» **Exercise directions**: The whole listing needs retyping exactly; keep the pictures out of it.

» **Extracted information**:
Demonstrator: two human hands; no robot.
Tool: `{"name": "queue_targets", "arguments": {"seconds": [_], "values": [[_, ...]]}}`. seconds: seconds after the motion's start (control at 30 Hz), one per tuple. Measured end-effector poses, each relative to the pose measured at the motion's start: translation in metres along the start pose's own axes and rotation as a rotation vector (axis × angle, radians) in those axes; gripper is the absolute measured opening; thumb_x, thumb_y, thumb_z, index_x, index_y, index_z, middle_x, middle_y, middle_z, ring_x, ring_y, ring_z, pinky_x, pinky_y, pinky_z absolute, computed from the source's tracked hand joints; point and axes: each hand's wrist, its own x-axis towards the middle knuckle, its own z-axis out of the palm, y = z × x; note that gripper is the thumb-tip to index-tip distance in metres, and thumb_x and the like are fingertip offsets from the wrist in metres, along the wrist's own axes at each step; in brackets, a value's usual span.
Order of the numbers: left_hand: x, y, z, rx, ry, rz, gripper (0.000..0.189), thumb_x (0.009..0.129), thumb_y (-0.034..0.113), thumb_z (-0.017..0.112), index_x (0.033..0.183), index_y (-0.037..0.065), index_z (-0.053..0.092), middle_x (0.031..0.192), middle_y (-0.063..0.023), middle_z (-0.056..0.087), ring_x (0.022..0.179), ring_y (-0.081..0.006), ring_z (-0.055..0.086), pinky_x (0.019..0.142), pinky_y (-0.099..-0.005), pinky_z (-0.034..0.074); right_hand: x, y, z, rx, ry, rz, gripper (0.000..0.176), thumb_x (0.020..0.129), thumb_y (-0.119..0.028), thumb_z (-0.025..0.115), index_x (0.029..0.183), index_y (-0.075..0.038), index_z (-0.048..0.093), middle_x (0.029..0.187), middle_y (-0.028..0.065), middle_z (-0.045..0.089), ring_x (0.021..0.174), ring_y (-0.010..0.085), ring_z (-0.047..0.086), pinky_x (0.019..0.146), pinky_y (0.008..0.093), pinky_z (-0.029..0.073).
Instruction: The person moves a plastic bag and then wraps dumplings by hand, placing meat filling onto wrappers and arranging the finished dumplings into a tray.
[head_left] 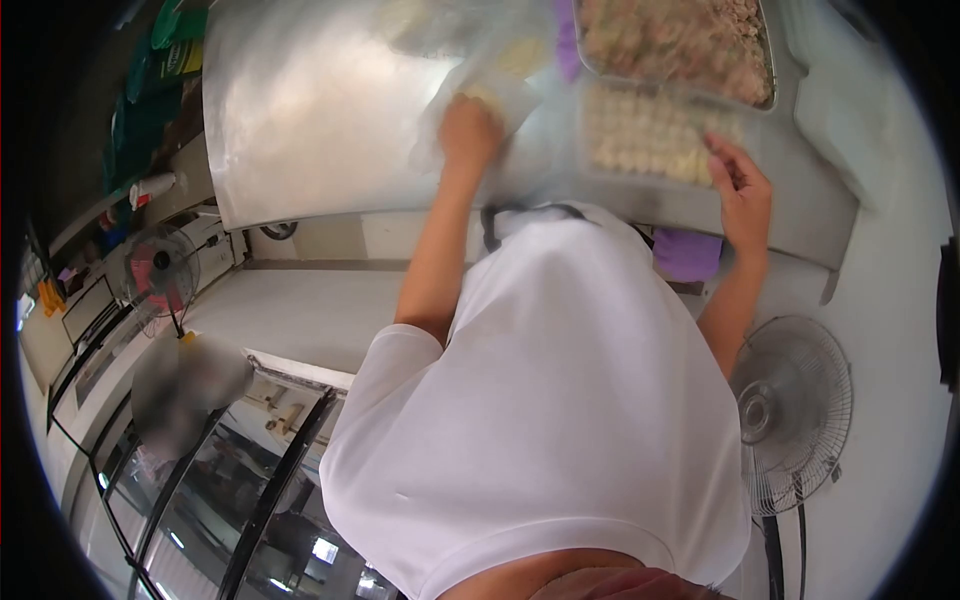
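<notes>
My left hand (pixel 470 130) is on the metal table, its fingers curled in at a clear plastic sheet (pixel 432 150). A pale, doughy piece (pixel 486 97) shows at its fingertips, blurred. My right hand (pixel 742 190) is at the right edge of a clear tray of pale round balls (pixel 650 150), set in rows. Its thumb and fingers come together, and a small dark shape shows at the fingertips, too blurred to name. Just beyond the balls is a clear-rimmed container of minced filling (pixel 675 45), pinkish with green flecks.
The metal table (pixel 300 120) spans the top of the view. More plastic with pale pieces (pixel 425 25) lies farther back. A purple cloth (pixel 687 254) hangs below the table edge. Fans stand at right (pixel 795 415) and left (pixel 160 262). Green packets (pixel 150 110) are at far left.
</notes>
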Motion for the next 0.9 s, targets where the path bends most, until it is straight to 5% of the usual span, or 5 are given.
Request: {"name": "queue_targets", "arguments": {"seconds": [0.2,0.4,0.63,0.83,0.9], "values": [[-0.001,-0.021,-0.001,-0.207,-0.099,-0.063,0.020,0.078,0.021,0.069,0.080,0.001,0.068,0.093,-0.0142,0.065,0.082,-0.0338,0.064,0.072,-0.0431,0.052,0.011,0.006,0.045,0.074,-0.066,0.012,0.030,0.092,-0.011,0.064,0.121,-0.003,0.065,0.089,-0.0019,0.061,0.077,0.0056,0.051,0.071,0.0194,0.042],[-0.009,0.001,-0.003,-0.075,0.072,0.032,0.020,0.079,0.021,0.068,0.078,0.001,0.067,0.087,-0.0130,0.064,0.080,-0.0329,0.064,0.070,-0.0424,0.051,0.030,-0.005,0.112,0.208,-0.173,0.010,0.028,0.092,-0.014,0.063,0.119,-0.003,0.065,0.087,-0.0002,0.063,0.078,0.0064,0.055,0.071,0.0210,0.044],[-0.009,-0.016,-0.001,-0.188,0.028,-0.042,0.018,0.080,0.020,0.067,0.081,0.002,0.068,0.085,-0.0132,0.064,0.077,-0.0326,0.063,0.070,-0.0400,0.051,0.044,-0.005,0.154,0.270,-0.236,0.054,0.026,0.091,-0.011,0.063,0.114,0.000,0.066,0.085,0.0005,0.064,0.080,0.0077,0.059,0.071,0.0212,0.045],[-0.012,-0.033,-0.003,-0.556,0.036,-0.085,0.017,0.085,0.015,0.067,0.084,-0.001,0.068,0.083,-0.0093,0.065,0.073,-0.0180,0.062,0.068,-0.0301,0.049,0.062,0.008,0.203,0.183,-0.210,-0.055,0.032,0.083,-0.011,0.070,0.113,0.000,0.065,0.091,0.0063,0.070,0.078,0.0101,0.062,0.072,0.0247,0.050],[-0.015,-0.034,-0.009,-0.760,0.003,-0.143,0.015,0.088,0.013,0.066,0.087,-0.002,0.066,0.084,-0.0053,0.065,0.074,-0.0116,0.059,0.069,-0.0268,0.048,0.066,0.001,0.216,-0.067,-0.229,-0.048,0.037,0.079,-0.014,0.074,0.112,-0.002,0.064,0.094,0.0086,0.072,0.080,0.0139,0.065,0.074,0.0277,0.052]]}}
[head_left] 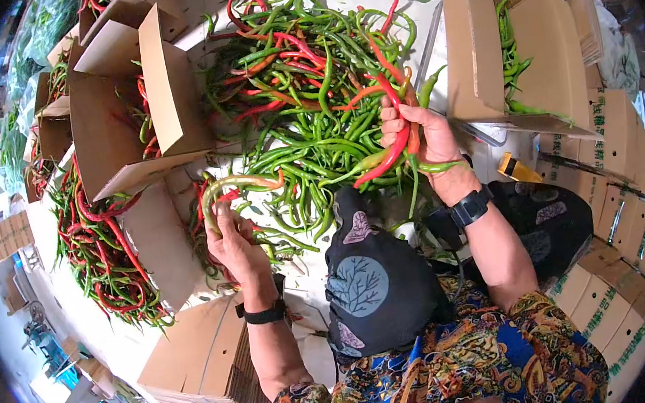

» **Written reply**:
Demonstrator: two human hands; no robot.
Tool: `{"name": "queue_targets", "arguments": {"seconds": [_], "values": [[_, ...]]}}`. seconds: seconds after the motion's start (control at 30 Hz), one per tuple. Measured end-effector poses, each relative to the pose measured at the motion's start: translation in metres along the start pose's own axes and rotation as a rotation vector (axis × angle, radians) in those axes; gripper is the absolute measured opening; thumb_x, thumb_y, thumb_z, index_x, index_y, index_z, middle_x, middle_y, middle_z, ring_x, ring_y, ring_z, pinky_x, pinky_y, pinky_z absolute, computed from the source's tracked hand joints; point and axes: each hand's wrist, its own x-axis towards the middle knuckle, its own z-axis out of the palm, y = z × x; note that gripper is the thumb-tip to index-tip distance in metres, and thumb_x and the like are fingertip offsets from the wrist in metres, along the wrist's own axes at each step; in brackets, a value's usual span.
Order of the numbers: left_hand: x, y, z, rx, ry, rz, gripper (0.000..0.189), thumb_x (0.009..0.129), thumb_y (-0.034..0.113), thumb_z (-0.017..0.112), index_x (0.033..0.183), index_y (-0.037..0.065), index_z (-0.053..0.092), middle_x (0.031..0.192), middle_y (-0.063..0.023), middle_z (-0.056..0.087), ring_x (0.022..0.179), ring_y (-0.081..0.006), ring_z (-0.055..0.086), pinky_x (0.019..0.142), pinky_y (-0.099..-0.005), pinky_z (-0.034..0.074); right_hand: x, y, z, rx, ry, rz, gripper (0.000..0.176), thumb_x (0.020..0.129), thumb_y (-0.119..0.028), thumb_z (-0.025..0.115), index_x (0.029..0.183), index_y (-0.075..0.038), index_z (-0.048..0.093), middle_x (0.029..0.187), middle_y (-0.028..0.065), middle_z (-0.045..0.089), ring_x (0.021..0.174), ring_y (-0.010..0.085), ring_z (-0.047..0.086), pinky_x (0.019..0.146), pinky_y (0.008..0.093), pinky_z (-0.029..0.073).
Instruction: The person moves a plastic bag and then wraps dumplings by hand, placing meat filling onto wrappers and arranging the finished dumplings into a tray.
[head_left] 
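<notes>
My left hand (pixel 470 130) is on the metal table, its fingers curled in at a clear plastic sheet (pixel 432 150). A pale, doughy piece (pixel 486 97) shows at its fingertips, blurred. My right hand (pixel 742 190) is at the right edge of a clear tray of pale round balls (pixel 650 150), set in rows. Its thumb and fingers come together, and a small dark shape shows at the fingertips, too blurred to name. Just beyond the balls is a clear-rimmed container of minced filling (pixel 675 45), pinkish with green flecks.
The metal table (pixel 300 120) spans the top of the view. More plastic with pale pieces (pixel 425 25) lies farther back. A purple cloth (pixel 687 254) hangs below the table edge. Fans stand at right (pixel 795 415) and left (pixel 160 262). Green packets (pixel 150 110) are at far left.
</notes>
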Motion for the next 0.9 s, targets where the path bends most, until it is straight to 5% of the usual span, or 5 are given.
Request: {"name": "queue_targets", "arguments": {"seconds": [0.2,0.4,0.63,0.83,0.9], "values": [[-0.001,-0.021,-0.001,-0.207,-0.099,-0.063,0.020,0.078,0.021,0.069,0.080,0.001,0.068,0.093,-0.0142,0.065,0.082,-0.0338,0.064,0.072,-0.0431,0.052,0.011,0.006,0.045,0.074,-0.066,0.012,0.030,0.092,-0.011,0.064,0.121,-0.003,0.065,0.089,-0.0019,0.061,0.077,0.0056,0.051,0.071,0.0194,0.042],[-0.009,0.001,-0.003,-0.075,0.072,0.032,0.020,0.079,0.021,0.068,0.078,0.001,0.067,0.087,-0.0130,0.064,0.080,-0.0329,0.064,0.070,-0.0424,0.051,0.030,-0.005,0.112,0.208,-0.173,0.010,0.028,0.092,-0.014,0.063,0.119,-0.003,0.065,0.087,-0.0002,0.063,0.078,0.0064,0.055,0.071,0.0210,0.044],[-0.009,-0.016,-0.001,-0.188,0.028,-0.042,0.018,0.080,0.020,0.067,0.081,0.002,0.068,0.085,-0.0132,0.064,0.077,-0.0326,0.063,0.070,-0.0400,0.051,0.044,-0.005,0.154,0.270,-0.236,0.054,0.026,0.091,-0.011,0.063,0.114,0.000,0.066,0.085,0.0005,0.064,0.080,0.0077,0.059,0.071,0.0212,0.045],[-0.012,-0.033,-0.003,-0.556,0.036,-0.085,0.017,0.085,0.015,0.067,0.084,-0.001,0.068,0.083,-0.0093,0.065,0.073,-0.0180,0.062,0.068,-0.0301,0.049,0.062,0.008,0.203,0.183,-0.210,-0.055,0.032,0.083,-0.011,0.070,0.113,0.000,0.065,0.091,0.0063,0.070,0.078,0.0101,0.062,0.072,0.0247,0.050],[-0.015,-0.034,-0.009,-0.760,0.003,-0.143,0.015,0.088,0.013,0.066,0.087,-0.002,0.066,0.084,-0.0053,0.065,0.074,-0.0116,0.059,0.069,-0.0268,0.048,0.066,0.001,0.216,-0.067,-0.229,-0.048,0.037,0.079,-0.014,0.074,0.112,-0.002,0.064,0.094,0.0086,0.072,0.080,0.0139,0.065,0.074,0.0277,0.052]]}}
[head_left] 

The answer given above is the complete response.